ACTIVITY – Since the records include pictures, leave those out while you reproduce exactly and only the lines from the one containing "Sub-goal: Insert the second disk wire" through the one containing "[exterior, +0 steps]", inclusive.

══ DATASET ENTRIES ══

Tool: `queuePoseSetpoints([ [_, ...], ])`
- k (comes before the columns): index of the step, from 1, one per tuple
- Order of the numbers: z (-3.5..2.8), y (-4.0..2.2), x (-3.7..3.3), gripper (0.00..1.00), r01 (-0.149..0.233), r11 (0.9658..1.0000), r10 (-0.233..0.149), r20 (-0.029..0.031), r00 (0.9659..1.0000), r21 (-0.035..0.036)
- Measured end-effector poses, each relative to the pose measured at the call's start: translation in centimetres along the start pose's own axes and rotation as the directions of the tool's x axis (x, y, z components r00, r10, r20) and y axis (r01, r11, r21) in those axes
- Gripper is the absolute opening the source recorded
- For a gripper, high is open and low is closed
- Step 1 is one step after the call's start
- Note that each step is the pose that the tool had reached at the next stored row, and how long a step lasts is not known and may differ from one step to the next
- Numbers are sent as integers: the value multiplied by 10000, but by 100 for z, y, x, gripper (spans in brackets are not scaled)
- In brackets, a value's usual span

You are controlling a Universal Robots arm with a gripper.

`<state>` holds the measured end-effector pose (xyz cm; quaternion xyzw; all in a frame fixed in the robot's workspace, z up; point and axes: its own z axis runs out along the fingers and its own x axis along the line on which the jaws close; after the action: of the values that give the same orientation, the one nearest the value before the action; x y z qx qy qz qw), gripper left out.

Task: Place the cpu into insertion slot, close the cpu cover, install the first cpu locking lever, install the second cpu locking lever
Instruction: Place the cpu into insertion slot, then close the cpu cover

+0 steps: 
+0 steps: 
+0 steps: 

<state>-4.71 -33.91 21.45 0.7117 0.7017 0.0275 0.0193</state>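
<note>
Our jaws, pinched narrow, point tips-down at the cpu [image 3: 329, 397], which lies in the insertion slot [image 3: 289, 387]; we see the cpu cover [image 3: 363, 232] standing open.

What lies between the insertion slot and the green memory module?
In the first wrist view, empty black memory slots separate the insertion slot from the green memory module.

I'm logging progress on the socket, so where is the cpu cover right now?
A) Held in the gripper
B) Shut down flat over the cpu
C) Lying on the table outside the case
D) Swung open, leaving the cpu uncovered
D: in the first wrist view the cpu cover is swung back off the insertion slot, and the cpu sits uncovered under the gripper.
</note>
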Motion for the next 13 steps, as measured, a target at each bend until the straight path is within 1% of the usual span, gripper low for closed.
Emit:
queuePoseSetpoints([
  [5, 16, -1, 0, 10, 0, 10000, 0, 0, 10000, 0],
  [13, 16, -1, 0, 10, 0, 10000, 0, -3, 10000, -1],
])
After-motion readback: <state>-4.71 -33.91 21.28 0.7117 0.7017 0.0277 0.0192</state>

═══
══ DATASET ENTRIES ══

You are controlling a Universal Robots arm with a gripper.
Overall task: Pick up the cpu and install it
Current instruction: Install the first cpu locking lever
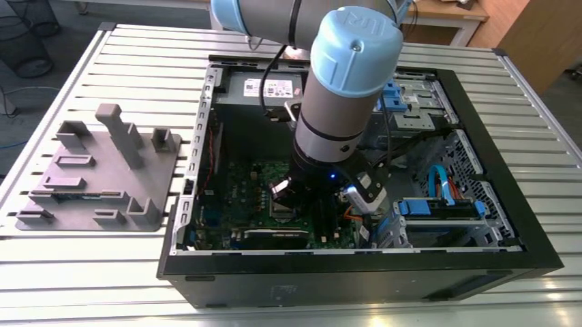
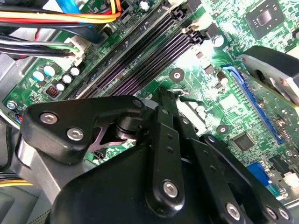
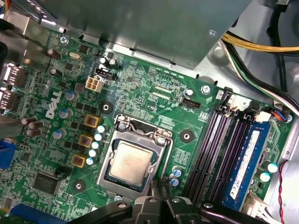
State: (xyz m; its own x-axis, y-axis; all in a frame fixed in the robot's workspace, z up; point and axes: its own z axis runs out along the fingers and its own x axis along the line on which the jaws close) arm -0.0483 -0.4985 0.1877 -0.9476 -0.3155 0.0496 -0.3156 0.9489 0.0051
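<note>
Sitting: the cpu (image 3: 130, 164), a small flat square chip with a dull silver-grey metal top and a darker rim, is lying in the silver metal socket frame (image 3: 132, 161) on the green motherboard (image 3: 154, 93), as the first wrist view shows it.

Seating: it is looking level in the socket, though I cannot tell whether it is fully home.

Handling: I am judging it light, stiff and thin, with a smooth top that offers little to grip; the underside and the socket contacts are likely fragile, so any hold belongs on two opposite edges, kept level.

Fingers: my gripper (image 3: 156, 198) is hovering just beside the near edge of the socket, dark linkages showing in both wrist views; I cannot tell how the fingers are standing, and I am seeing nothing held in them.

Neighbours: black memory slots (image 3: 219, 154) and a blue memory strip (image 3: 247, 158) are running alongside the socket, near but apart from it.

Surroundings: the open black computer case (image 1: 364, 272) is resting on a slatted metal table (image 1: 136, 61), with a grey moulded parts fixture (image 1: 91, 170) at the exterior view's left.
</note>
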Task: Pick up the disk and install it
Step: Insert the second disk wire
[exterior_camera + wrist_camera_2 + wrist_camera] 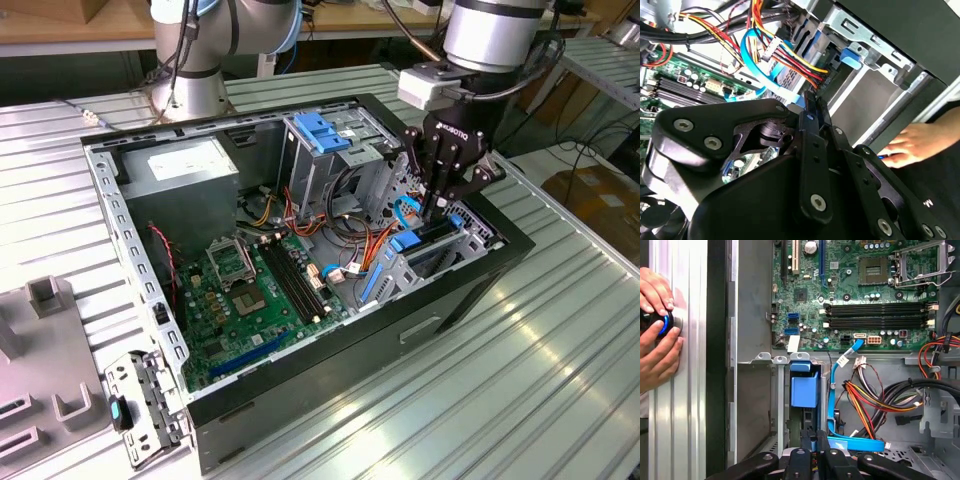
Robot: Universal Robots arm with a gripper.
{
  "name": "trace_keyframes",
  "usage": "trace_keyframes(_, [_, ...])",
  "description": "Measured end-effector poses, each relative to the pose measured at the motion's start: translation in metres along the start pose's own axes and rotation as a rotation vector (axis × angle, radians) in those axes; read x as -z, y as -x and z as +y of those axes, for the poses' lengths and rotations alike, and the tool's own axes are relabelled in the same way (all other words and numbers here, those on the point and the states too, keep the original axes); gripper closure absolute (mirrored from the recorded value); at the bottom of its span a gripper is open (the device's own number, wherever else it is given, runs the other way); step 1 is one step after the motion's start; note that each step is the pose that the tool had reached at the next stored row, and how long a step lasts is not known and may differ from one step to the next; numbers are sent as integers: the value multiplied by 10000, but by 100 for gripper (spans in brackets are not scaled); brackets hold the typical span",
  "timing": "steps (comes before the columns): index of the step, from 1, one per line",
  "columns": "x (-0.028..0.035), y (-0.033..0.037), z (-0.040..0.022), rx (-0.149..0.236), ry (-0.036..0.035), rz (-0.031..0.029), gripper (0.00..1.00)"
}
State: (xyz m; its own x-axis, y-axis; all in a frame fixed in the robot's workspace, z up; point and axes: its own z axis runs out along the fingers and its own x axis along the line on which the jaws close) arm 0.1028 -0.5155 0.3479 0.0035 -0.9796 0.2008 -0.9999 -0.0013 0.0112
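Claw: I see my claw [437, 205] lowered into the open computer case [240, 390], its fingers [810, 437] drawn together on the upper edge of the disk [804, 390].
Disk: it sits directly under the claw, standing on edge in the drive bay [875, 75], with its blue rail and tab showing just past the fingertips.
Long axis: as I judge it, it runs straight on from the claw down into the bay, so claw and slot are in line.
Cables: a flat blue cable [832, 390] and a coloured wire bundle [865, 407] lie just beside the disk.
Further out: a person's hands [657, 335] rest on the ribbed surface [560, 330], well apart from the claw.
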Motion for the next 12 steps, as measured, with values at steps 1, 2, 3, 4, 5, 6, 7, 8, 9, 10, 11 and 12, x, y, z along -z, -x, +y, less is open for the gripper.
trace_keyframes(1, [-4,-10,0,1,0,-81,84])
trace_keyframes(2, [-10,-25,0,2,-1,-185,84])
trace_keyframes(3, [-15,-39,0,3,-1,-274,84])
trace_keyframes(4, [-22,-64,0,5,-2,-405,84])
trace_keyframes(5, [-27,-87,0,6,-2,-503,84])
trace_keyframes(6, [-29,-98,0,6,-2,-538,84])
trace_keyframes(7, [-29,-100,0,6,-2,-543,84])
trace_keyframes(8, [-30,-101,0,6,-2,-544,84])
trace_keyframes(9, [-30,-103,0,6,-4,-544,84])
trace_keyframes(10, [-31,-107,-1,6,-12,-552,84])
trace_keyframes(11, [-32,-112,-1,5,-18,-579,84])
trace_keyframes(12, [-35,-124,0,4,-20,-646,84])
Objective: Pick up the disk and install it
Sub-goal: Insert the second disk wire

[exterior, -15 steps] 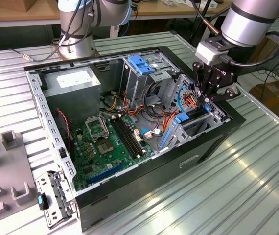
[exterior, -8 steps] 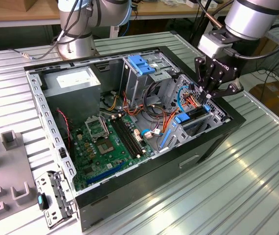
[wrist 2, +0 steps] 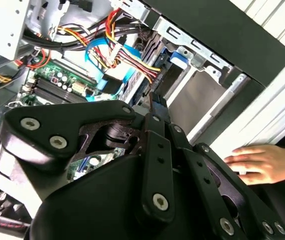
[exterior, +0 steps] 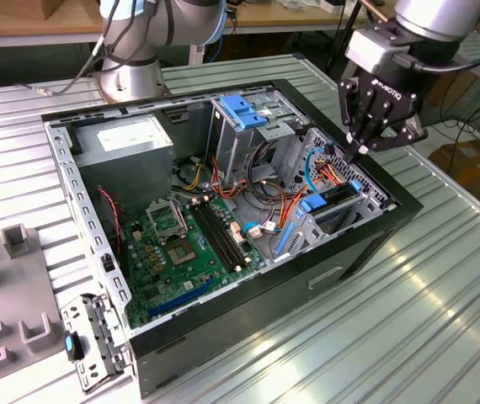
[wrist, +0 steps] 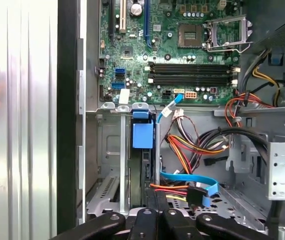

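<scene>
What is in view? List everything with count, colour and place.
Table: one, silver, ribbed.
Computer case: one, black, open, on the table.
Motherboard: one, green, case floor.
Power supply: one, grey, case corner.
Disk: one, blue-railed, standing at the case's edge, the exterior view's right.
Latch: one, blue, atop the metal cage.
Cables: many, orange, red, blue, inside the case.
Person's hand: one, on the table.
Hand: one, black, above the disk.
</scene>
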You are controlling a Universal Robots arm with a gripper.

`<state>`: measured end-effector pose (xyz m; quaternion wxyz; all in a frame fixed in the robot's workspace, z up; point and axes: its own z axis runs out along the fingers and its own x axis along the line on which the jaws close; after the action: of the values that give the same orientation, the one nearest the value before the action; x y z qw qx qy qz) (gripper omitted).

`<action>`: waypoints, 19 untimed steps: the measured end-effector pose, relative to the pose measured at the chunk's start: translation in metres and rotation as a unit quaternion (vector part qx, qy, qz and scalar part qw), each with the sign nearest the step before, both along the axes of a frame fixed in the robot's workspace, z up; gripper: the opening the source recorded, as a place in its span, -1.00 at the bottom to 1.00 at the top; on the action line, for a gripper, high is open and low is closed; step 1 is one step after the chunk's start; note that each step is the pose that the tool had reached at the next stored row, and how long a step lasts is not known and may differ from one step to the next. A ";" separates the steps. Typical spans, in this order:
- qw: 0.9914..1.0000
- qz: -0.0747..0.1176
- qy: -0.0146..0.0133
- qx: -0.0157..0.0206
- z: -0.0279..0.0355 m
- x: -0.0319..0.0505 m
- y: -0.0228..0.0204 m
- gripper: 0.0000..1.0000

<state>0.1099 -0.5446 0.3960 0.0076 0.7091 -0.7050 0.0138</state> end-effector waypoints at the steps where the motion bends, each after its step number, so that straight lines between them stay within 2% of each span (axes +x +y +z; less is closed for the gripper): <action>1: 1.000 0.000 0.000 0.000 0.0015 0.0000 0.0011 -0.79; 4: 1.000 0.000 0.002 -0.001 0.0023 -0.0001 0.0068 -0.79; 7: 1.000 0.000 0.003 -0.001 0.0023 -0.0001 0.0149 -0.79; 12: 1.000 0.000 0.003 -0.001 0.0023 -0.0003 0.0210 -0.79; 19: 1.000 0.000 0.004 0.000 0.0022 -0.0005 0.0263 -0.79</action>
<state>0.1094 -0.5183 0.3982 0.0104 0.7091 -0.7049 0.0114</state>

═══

TASK ANSWER –
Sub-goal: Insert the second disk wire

[exterior, -15 steps] 
[exterior, -8 steps] 
[wrist 2, +0 steps] 
[exterior, +0 steps] 

This response is complete, and nothing else is pending.